▶ [Your task]:
Could you output only the lines from the one containing "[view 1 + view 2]" through the last line of the data, both included?

▶ [Data segment]:

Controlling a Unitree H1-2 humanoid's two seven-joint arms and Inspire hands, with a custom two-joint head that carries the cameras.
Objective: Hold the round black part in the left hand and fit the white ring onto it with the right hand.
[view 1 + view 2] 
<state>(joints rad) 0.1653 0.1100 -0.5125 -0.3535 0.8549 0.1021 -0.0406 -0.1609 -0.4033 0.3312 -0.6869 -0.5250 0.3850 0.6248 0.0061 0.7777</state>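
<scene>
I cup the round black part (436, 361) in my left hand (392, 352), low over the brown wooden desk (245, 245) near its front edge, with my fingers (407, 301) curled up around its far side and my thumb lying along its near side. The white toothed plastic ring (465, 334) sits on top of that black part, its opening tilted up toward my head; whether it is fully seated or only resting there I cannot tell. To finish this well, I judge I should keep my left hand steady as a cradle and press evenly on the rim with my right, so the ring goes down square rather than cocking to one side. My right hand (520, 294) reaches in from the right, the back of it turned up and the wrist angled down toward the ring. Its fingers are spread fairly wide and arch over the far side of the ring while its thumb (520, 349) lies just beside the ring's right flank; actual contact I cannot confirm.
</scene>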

▶ [Solution to this task]:
[view 1 + view 2] 
<state>(joints rad) 0.1653 0.1100 -0.5125 -0.3535 0.8549 0.1021 -0.0406 -0.1609 -0.4033 0.3312 -0.6869 -0.5250 0.3850 0.6248 0.0061 0.7777</state>
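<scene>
I cup the round black part (436, 361) in my left hand (392, 352), low over the brown wooden desk (245, 245) near its front edge, with my fingers (407, 301) curled up around its far side and my thumb lying along its near side. The white toothed plastic ring (465, 334) sits on top of that black part, its opening tilted up toward my head; whether it is fully seated or only resting there I cannot tell. To finish this well, I judge I should keep my left hand steady as a cradle and press evenly on the rim with my right, so the ring goes down square rather than cocking to one side. My right hand (520, 294) reaches in from the right, the back of it turned up and the wrist angled down toward the ring. Its fingers are spread fairly wide and arch over the far side of the ring while its thumb (520, 349) lies just beside the ring's right flank; actual contact I cannot confirm.
</scene>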

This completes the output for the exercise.